ACTION ITEM ::
Please write out every line of the listing without alteration, but omit the images.
### DATASET EXTRACT ###
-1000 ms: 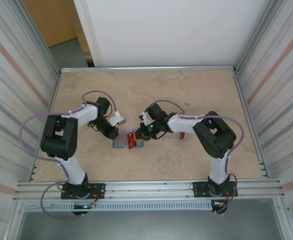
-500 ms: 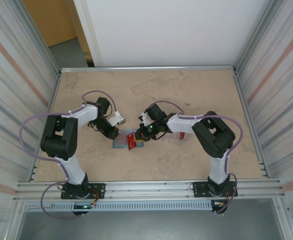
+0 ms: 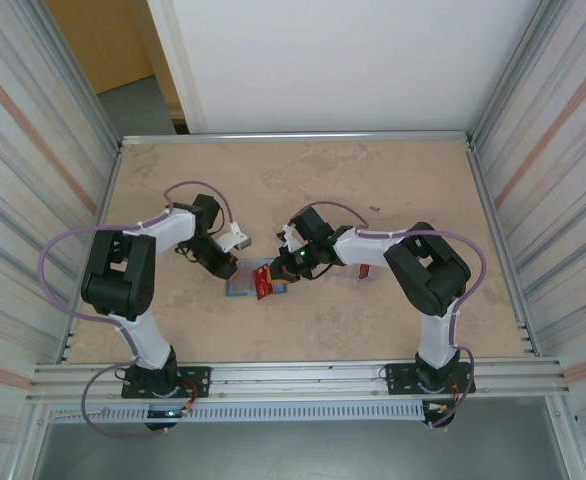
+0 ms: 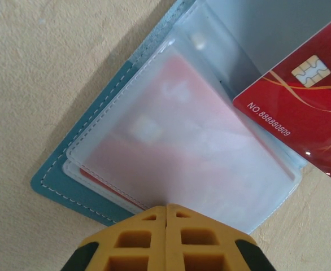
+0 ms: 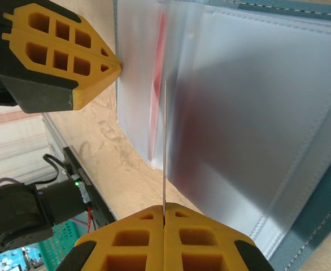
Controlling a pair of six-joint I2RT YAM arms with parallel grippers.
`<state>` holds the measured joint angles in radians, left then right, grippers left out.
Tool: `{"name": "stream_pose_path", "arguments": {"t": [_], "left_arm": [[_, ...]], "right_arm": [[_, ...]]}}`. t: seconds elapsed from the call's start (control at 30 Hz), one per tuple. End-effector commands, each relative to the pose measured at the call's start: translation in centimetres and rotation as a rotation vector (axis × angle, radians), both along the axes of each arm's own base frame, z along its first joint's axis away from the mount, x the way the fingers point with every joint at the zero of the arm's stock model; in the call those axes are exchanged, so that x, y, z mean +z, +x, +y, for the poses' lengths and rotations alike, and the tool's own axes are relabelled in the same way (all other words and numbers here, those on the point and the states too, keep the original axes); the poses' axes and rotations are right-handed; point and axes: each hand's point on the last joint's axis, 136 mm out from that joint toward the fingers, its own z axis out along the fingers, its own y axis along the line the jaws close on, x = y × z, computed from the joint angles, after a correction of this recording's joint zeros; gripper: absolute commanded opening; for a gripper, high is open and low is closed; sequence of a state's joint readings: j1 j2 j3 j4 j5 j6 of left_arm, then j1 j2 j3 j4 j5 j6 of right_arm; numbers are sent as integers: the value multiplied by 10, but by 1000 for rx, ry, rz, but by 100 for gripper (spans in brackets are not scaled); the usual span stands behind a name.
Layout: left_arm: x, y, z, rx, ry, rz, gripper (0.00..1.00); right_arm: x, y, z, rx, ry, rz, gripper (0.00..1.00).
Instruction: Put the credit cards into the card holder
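The teal-blue card holder [image 3: 241, 288] lies open on the table, its clear sleeves [image 4: 171, 141] facing up. A red credit card shows faintly inside one sleeve [image 4: 154, 132]. My left gripper [image 3: 230, 269] is shut, and its fingertips [image 4: 166, 210] press on the sleeve's near edge. My right gripper [image 3: 276, 270] is shut on another red credit card [image 4: 301, 107]. That card is seen edge-on [image 5: 164, 141] in the right wrist view, with its far end at the sleeves. The holder's stitched teal cover [image 5: 315, 226] shows there too.
A further red card [image 3: 364, 270] lies on the table beside the right forearm. Metal rails [image 3: 293, 135] frame the beige tabletop on all sides. The left gripper's yellow fingers [image 5: 69, 62] sit close to the held card.
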<state>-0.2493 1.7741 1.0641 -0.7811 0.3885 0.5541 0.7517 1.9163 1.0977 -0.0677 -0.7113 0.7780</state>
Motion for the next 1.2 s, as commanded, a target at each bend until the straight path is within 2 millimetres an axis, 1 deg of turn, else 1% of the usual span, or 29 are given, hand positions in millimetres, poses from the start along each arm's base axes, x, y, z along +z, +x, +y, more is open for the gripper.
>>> {"name": "stream_pose_path", "arguments": {"t": [0.0, 0.33, 0.57, 0.83, 1.17], "left_arm": [[-11, -8, 2, -23, 26, 35, 0], [-12, -8, 3, -23, 32, 39, 0], [-12, -8, 3, -23, 30, 38, 0], [-12, -8, 3, -23, 28, 40, 0], [-13, -8, 3, -22, 29, 44, 0]], "right_arm": [[25, 4, 4, 0, 41, -36, 0], [27, 4, 3, -2, 45, -40, 0], [16, 1, 10, 15, 39, -15, 0], [4, 2, 9, 9, 22, 4, 0], [12, 3, 10, 15, 36, -13, 0]]}}
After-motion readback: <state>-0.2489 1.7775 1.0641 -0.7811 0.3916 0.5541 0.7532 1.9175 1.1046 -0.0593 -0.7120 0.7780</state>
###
RESULT FOR THIS TASK ::
-1000 ms: 
-500 ms: 
+0 ms: 
+0 ms: 
+0 ms: 
Controlling a pair of six-joint I2RT YAM arms with parallel grippers.
`<state>` holds the measured joint angles in radians, left then right, grippers left out.
Tool: `{"name": "stream_pose_path", "arguments": {"t": [_], "left_arm": [[_, ...]], "right_arm": [[_, ...]]}}`. t: seconds elapsed from the call's start (control at 30 Hz), one per tuple. End-effector commands, each relative to the pose measured at the call's start: translation in centimetres and rotation as a rotation vector (axis × angle, radians), both along the axes of each arm's own base frame, z along its first joint's axis away from the mount, x the way the fingers point with every joint at the zero of the arm's stock model; in the call those axes are exchanged, so that x, y, z mean +z, +x, +y, for the poses' lengths and rotations alike, and the tool's own axes are relabelled in the same way (all other words and numbers here, those on the point and the states too, keep the original axes); the poses' axes and rotations are right-handed; point and axes: each hand's point on the last joint's axis, 136 mm out from that joint toward the fingers, its own z axis out along the fingers, its own y axis along the line the jaws close on, x = y × z, computed from the joint angles, after a correction of this recording's joint zeros; gripper: absolute commanded opening; for a gripper, high is open and low is closed; sequence of a state's joint readings: j1 j2 j3 j4 j5 j6 of left_arm, then j1 j2 j3 j4 j5 j6 of right_arm; numbers are sent as integers: the value multiplied by 10, but by 1000 for rx, ry, rz, but by 100 for gripper (spans in brackets are not scaled); the usual span stands behind a name.
Layout: left_arm: x, y, z, rx, ry, rz, gripper (0.00..1.00); right_arm: x, y, z, rx, ry, rz, gripper (0.00..1.00).
Instruction: Put the credit cards into the card holder
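The teal-blue card holder [image 3: 241, 288] lies open on the table, its clear sleeves [image 4: 171, 141] facing up. A red credit card shows faintly inside one sleeve [image 4: 154, 132]. My left gripper [image 3: 230, 269] is shut, and its fingertips [image 4: 166, 210] press on the sleeve's near edge. My right gripper [image 3: 276, 270] is shut on another red credit card [image 4: 301, 107]. That card is seen edge-on [image 5: 164, 141] in the right wrist view, with its far end at the sleeves. The holder's stitched teal cover [image 5: 315, 226] shows there too.
A further red card [image 3: 364, 270] lies on the table beside the right forearm. Metal rails [image 3: 293, 135] frame the beige tabletop on all sides. The left gripper's yellow fingers [image 5: 69, 62] sit close to the held card.
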<state>-0.2493 1.7741 1.0641 -0.7811 0.3885 0.5541 0.7517 1.9163 1.0977 -0.0677 -0.7113 0.7780</state>
Motion for the next 1.2 s, as commanded, a target at each bend until the straight path is within 2 millimetres an axis, 1 deg of turn, else 1% of the usual span, or 29 are given, hand positions in millimetres, poses from the start along each arm's base axes, x, y, z along +z, +x, +y, more is open for the gripper.
>>> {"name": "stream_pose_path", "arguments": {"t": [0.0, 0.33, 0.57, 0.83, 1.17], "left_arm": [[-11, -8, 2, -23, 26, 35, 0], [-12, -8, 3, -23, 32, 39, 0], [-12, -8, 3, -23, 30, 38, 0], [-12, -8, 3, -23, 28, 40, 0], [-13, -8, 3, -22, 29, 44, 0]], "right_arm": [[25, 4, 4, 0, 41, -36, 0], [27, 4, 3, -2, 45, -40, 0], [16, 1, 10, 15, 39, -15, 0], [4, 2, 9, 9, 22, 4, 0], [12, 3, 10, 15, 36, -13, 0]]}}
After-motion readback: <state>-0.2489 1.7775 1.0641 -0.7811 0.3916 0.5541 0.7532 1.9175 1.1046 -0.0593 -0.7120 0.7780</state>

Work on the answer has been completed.